On 9 December 2010, Jara moved to Brazil and signed for Santo André for the 2011 campaign. For the 2012 season, he represented Brazilian sides Osvaldo Cruz, Lagarto before returning to his home country with Barracas Central.

In 2013, after playing for El Porvenir, Jara retired.

==Managerial career==
In April 2015, Jara was named manager of former club General Díaz. He resigned in August, and took over fellow league team Deportivo Santaní in September.

On 17 December 2015, Jara was appointed Rubio Ñu manager for the 2016 campaign, but resigned the following 2 October. Fourteen days after leaving Rubio Ñu, he took over another former club, Sportivo Luqueño, leaving the latter at the end of the season.

In April 2017, Jara took over División Intermedia side 22 de Septiembre before returning to General Díaz in October. On 6 December, after receiving public criticism from the club's president, he resigned.

Jara returned to Santaní on 15 March 2018, but was sacked on 26 August. On 4 November, he was appointed at the helm of Independiente de Campo Grande.

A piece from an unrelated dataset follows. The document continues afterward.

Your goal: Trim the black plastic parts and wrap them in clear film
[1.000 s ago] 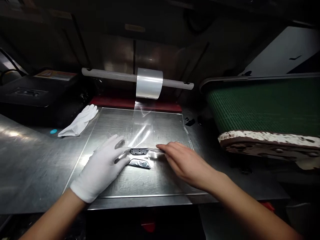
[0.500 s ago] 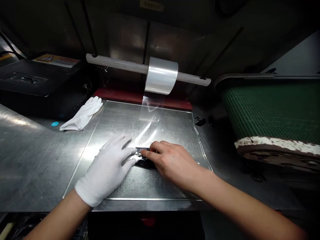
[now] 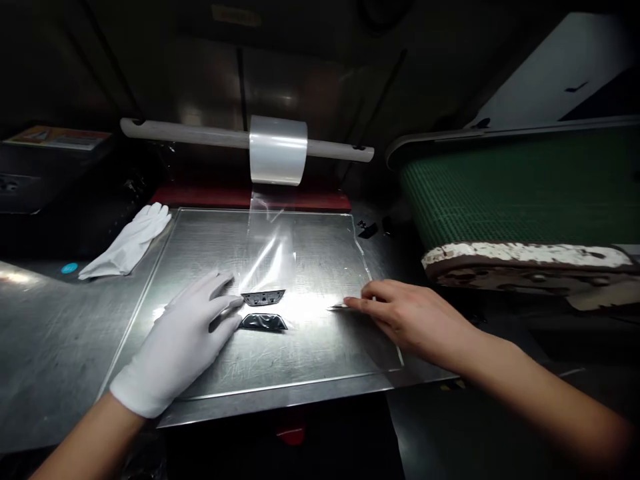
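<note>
My left hand (image 3: 185, 333), in a white glove, lies with its fingers spread on the work plate (image 3: 210, 240). Its fingertips rest at the left ends of two small black plastic parts. The upper black part (image 3: 263, 298) shows a ribbed, holed side; the lower black part (image 3: 264, 323) is smooth and glossy. Clear film (image 3: 270, 243) runs down from a roll to these parts. To their right, my bare right hand (image 3: 405, 310) pinches a thin pointed blade (image 3: 337, 307), its tip facing left. Whatever handle the blade has is hidden in my fingers.
The film roll (image 3: 278, 152) hangs on a white rod (image 3: 200, 133) at the back. A spare white glove (image 3: 130, 243) lies on the left. At right stands a green conveyor belt (image 3: 525, 193); small black pieces (image 3: 369, 231) lie near it. A black box (image 3: 60, 173) stands far left.
My right hand has moved right, away from the black parts, uncovering both parts and the blade. My left hand stays at their left ends. The camera view has shifted.
</note>
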Tool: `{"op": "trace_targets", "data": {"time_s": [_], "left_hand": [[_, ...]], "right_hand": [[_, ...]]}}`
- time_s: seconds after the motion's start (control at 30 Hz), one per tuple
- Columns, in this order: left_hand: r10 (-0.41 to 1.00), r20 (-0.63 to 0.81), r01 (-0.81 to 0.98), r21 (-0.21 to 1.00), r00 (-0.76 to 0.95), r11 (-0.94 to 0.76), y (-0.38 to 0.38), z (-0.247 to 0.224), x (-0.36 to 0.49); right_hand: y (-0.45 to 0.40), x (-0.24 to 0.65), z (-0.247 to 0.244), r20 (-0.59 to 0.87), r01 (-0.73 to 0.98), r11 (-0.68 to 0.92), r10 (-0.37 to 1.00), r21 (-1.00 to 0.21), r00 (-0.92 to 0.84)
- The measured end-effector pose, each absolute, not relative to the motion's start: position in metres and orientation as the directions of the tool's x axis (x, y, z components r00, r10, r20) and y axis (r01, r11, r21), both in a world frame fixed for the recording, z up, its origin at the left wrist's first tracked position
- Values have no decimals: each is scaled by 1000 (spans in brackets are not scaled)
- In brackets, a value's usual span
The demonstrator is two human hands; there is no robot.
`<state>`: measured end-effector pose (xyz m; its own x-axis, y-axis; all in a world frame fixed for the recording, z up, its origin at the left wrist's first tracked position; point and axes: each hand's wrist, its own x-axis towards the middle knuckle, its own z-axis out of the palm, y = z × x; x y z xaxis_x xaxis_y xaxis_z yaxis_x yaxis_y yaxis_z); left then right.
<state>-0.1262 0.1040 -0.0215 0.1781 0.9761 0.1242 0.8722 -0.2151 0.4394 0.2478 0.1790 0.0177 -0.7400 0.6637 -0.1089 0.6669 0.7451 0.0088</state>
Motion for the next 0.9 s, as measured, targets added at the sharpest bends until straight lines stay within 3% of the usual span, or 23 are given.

In May 2019, Jara left Independiente to take over Deportivo Capiatá. Sacked on 25 August, he returned to Santaní for a third spell on 2 September.

Jara resigned on 28 October 2019, only returning to club duties the following 21 February with 12 de Octubre. He was sacked by the latter on 13 November 2020, being later appointed manager of River Plate Asunción on 21 December.

On 9 March 2021, Jara resigned. During the 2022 season, he was in charge of 2 de Mayo in the second division, and later Resistencia in the top tier.